Consider the case where the operation is performed.
[0134]
When this calculation method is applied to a case where reach has occurred and the third symbol is displayed in the foreground, the first symbol disparity information = “0”, and the second symbol disparity information = “0”. When the parallax information of the third symbol = “+ 100” is applied, the symbol displayed on the foremost side is the third symbol, so “parallax information on the symbol displayed on the foremost side” = “ +100 ". Using this, the rank frequency for each symbol is calculated as follows.
[0135]
Rank frequency of the first symbol = “0” − “+ 100” = “− 100”
Rank frequency of the second symbol = “0” − “+ 100” = “− 100”
Rank frequency of the third symbol = “+ 100” − “+ 100” = “0”
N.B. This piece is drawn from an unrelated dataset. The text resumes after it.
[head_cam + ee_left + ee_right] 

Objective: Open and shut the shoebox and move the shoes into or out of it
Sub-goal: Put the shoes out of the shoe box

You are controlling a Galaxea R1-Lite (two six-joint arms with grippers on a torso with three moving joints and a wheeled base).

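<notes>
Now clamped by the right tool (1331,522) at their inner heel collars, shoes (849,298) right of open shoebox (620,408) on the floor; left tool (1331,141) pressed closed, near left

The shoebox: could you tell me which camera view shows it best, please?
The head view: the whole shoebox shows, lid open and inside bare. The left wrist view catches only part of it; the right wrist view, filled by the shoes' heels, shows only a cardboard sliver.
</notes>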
Accordingly, the filter images corresponding to these are selected from the table of FIG. 10 as the first design filter image = F9, the second design filter image = F9, and the third design filter image = F6.
[0136]
If this method is used, the brightness of the three-dimensionally displayed symbol is always maintained regardless of the amount of protrusion. Then, the brightness of the symbol displayed on the back side changes so as to be relatively dark. Therefore, it is possible to prevent the entire screen from becoming too bright in order to prevent any symbol from becoming excessively bright. In particular, when a bright design is used for the symbol, the visibility of the symbol can be improved.
[0137]
Next, as a fourth calculation method,
“Rank frequency” = “Current parallax information of the symbol” − “Parallax information of the symbol displayed on the innermost side”
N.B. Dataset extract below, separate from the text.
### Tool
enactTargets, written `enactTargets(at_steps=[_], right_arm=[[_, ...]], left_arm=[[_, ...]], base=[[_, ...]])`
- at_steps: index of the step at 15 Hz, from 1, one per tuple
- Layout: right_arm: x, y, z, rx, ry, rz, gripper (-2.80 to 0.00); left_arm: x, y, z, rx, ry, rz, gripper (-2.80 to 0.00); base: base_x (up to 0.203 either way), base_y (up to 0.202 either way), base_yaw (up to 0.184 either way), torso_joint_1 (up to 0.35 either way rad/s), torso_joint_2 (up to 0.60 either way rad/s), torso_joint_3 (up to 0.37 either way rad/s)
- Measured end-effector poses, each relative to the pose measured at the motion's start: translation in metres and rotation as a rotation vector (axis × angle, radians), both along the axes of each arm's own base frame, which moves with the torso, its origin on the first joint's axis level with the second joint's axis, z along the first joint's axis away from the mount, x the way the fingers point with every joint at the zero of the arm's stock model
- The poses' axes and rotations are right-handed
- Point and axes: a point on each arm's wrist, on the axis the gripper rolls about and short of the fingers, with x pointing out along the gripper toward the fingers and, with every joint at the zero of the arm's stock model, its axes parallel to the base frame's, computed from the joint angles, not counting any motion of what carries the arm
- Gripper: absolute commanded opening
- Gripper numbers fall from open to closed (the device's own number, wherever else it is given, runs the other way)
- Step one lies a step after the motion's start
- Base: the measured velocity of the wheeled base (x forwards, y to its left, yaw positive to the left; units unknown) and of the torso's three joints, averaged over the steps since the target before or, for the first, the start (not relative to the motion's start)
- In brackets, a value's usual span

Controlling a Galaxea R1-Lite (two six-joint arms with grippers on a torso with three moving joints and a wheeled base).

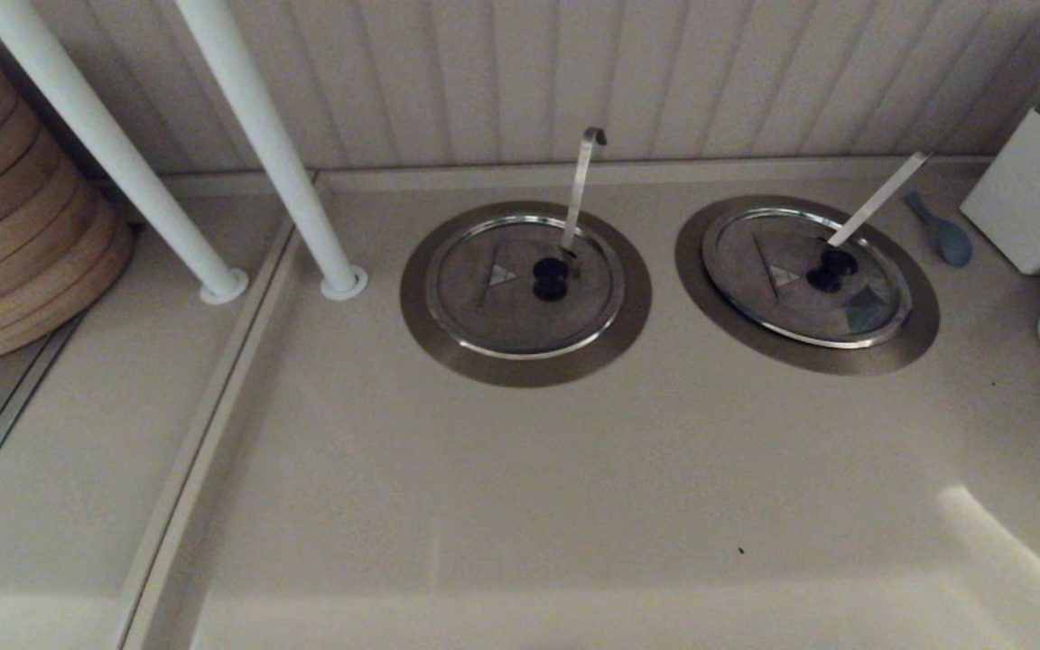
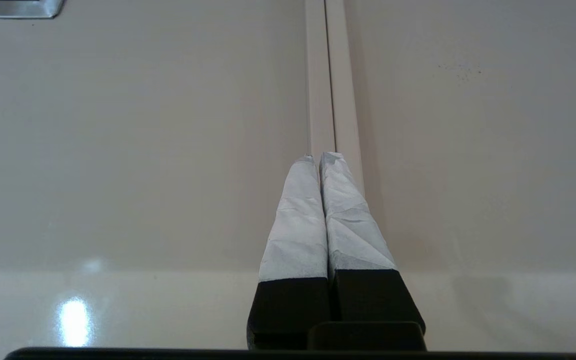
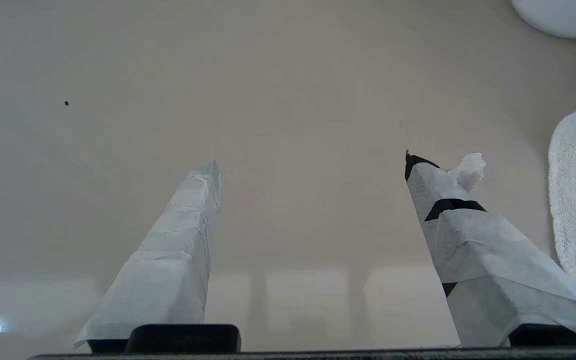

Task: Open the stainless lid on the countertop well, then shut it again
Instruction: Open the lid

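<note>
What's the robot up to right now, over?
Left gripper shut, right gripper open, both over bare counter. Stainless lid seated on its well, untouched. Nothing blocking it.

The left gripper (image 2: 319, 156) has two long tapering fingers (image 2: 298, 225), each wrapped from tip to about two-thirds down in creased pale grey-white tape or paper. Below the wrap the finger bases are plain matte black, and a small black block sits between them. The right gripper (image 3: 310, 160) has the same pale wrapping on its fingers (image 3: 178, 240), but on one finger (image 3: 468, 240) the wrap is torn and loose, showing black underneath and a ragged scrap at the tip. Black mounts show at their bases, possibly plastic.
</note>
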Motion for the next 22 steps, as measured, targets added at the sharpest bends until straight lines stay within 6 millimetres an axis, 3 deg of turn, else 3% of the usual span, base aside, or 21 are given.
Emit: enactTargets(at_steps=[2,4,8,11,14,16,19,22], right_arm=[[-0.001,0.000,0.004,-0.001,-0.030,-0.006,0.00],[-0.008,0.000,0.027,0.001,-0.125,-0.004,0.00],[-0.033,0.001,0.103,0.013,-0.215,0.075,0.00],[-0.020,0.003,0.162,0.020,-0.164,0.139,0.00],[0.024,0.005,0.215,0.025,-0.078,0.226,0.00],[0.062,0.008,0.238,0.033,-0.004,0.335,0.00],[0.123,0.019,0.251,0.057,0.119,0.503,0.00],[0.181,0.037,0.251,0.094,0.238,0.560,0.00]], left_arm=[[0.000,0.000,0.000,0.000,0.000,0.000,-2.80],[0.000,0.000,0.000,0.000,0.000,0.000,-2.80],[0.000,0.000,0.000,0.000,0.000,0.000,-2.80],[0.000,0.000,0.000,-0.001,0.000,-0.001,-2.80],[0.000,0.000,0.000,0.000,0.000,0.000,-2.80],[0.000,0.000,0.000,0.000,0.000,-0.001,-2.80],[0.000,0.000,0.000,0.000,0.000,-0.001,-2.80],[0.000,0.000,0.000,0.000,0.000,-0.001,-2.80]], base=[[0.000,0.000,0.000,0.000,0.00,0.000],[0.000,0.000,0.000,0.000,0.00,0.000],[0.000,0.000,0.000,0.000,0.00,0.000],[0.000,0.000,0.000,0.000,0.00,0.000],[0.000,0.000,0.000,0.000,0.00,0.000],[0.000,0.000,0.000,0.000,0.00,0.000],[0.000,0.000,0.000,0.000,0.00,0.000],[0.000,0.000,0.000,0.000,0.00,0.000]])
Consider the case where the operation is performed.
[0138]
When this calculation method is applied to a case where reach has occurred and the third symbol is displayed in the foreground, the first symbol disparity information = “0”, and the second symbol disparity information = “0”. When the parallax information of the third symbol is “+100”, the symbol displayed on the innermost side is the first symbol (or the second symbol may be used). Symbol parallax information ”=“ 0 ”. Using this, the rank frequency for each symbol is calculated as follows.
[0139]
Rank frequency of the first symbol = “0” − “0” = “0”
Rank frequency of the second symbol = “0” − “0” = “0”
Rank frequency of design 3 = “+ 100” − “0” = “+ 100”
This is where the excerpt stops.